A medida foi tomada após a apresentação de ações diretas de inconstitucionalidade que questionam pontos centrais da lei, recentemente aprovada pelo Congresso Nacional. O argumento central é a necessidade de segurança jurídica diante de possíveis impactos imediatos da norma em milhares de processos penais em andamento.
O que muda com a decisão
Com a suspensão cautelar, nenhum pedido de redução de pena, progressão de regime ou reavaliação de condenação poderá ser analisado com base na nova lei até que o STF dê a palavra final. Na prática, a legislação fica “congelada” até o julgamento definitivo do mérito.
A decisão também interrompe pedidos que já haviam começado a chegar ao Judiciário com base nas novas regras, especialmente em casos que ganharam repercussão nacional.
Próximos passos no Supremo
Antes de levar o caso ao plenário, Moraes determinou a abertura do rito formal previsto nas ações de controle de constitucionalidade. O Congresso Nacional e a Presidência da República terão prazo para se manifestar oficialmente sobre a lei.

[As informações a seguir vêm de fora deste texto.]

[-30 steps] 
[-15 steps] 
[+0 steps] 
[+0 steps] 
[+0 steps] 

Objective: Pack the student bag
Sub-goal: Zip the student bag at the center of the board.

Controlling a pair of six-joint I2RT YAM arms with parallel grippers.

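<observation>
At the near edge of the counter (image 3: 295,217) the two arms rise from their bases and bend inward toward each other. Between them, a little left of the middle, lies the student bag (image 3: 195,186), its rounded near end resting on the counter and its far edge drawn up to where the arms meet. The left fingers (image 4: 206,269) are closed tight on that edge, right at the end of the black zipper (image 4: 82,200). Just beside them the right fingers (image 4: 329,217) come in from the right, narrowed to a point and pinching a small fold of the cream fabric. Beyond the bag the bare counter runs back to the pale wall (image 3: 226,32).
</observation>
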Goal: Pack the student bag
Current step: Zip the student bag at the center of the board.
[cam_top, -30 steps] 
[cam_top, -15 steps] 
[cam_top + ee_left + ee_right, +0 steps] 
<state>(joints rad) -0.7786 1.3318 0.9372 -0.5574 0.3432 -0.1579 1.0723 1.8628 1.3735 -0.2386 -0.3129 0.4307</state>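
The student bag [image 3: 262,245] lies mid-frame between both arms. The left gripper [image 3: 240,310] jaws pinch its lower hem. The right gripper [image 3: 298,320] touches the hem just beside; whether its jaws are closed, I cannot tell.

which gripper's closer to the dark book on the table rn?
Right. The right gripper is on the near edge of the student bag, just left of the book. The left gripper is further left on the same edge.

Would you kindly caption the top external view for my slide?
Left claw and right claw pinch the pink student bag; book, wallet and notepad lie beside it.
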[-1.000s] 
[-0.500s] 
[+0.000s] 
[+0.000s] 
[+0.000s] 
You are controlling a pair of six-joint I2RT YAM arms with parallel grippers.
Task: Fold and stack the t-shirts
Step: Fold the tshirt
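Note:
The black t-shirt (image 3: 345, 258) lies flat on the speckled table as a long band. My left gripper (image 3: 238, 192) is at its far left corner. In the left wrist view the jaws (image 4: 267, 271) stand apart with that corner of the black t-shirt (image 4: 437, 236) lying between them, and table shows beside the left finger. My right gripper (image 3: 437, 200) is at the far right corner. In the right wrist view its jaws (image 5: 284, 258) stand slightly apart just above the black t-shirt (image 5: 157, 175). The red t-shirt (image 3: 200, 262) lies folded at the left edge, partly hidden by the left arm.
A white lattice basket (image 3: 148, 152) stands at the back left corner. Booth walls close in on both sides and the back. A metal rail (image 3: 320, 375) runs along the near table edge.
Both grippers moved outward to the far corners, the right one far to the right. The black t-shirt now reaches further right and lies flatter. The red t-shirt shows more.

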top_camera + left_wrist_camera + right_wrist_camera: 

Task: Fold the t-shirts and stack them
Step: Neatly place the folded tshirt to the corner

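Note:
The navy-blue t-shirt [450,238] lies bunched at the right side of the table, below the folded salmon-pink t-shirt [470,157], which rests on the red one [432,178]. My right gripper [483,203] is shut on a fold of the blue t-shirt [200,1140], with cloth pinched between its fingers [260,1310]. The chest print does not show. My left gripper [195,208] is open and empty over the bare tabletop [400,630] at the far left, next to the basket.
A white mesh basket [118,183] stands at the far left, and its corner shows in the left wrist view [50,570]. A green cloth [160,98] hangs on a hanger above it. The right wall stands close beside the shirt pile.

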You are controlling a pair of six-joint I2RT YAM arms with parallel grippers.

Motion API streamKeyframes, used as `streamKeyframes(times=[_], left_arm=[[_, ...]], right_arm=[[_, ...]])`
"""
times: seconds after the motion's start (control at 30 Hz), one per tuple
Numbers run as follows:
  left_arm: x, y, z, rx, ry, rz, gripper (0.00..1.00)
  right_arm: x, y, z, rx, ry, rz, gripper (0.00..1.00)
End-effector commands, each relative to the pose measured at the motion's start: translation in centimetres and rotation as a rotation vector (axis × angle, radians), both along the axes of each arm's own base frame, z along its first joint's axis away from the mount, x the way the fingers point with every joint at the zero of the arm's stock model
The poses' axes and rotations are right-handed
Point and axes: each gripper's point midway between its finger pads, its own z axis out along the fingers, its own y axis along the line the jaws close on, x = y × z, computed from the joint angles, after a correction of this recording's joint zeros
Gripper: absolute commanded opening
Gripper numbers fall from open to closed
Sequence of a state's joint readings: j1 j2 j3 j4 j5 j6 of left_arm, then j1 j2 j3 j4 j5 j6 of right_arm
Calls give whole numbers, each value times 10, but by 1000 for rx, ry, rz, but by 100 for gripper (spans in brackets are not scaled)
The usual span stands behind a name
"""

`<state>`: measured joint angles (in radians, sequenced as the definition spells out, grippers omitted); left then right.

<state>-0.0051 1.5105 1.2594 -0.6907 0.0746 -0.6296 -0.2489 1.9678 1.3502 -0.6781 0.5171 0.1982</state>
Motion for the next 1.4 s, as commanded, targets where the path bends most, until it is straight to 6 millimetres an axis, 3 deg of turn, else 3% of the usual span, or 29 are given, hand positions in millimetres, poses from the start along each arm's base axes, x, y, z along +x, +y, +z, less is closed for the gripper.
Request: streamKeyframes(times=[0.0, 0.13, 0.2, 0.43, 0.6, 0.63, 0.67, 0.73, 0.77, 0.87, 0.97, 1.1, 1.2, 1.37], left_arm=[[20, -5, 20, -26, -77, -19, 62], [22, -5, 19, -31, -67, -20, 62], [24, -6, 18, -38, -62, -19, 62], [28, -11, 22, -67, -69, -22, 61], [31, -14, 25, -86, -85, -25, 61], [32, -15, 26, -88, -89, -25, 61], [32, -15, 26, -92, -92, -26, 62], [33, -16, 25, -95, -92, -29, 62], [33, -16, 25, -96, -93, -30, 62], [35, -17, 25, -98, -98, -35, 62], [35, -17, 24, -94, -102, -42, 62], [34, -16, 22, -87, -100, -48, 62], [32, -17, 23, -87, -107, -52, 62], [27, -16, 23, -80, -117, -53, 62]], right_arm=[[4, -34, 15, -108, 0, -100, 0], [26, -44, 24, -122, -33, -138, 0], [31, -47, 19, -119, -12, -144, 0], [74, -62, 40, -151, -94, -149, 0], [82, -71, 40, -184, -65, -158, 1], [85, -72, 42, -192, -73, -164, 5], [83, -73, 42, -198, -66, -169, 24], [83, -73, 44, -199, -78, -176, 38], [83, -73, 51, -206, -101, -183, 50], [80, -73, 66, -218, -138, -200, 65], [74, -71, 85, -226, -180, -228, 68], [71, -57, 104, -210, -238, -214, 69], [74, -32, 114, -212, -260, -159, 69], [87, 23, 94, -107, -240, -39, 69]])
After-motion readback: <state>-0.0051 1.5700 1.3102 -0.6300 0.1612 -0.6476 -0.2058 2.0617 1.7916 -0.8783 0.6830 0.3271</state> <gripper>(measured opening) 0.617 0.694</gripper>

Na sequência, a Advocacia-Geral da União (AGU) e a Procuradoria-Geral da República (PGR) deverão apresentar pareceres técnicos que irão subsidiar o voto dos ministros.
Somente após essas etapas o processo poderá ser pautado para julgamento no plenário do STF — o que ainda não tem data definida.
Repercussão política e jurídica
A suspensão reacendeu o debate entre os Poderes sobre os limites de atuação do Legislativo e do Judiciário em temas sensíveis do Direito Penal. Setores políticos defendem que a lei é prerrogativa do Congresso, enquanto juristas apontam que cabe ao STF avaliar se a norma respeita os princípios constitucionais.
Especialistas em Direito Constitucional avaliam que o julgamento deverá servir como marco para discussões futuras sobre dosimetria de penas, execução penal e alcance de decisões legislativas em casos de grande repercussão nacional.
Até lá, a Lei da Dosimetria permanece sem efeitos práticos, aguardando a decisão definitiva da mais alta Corte do país.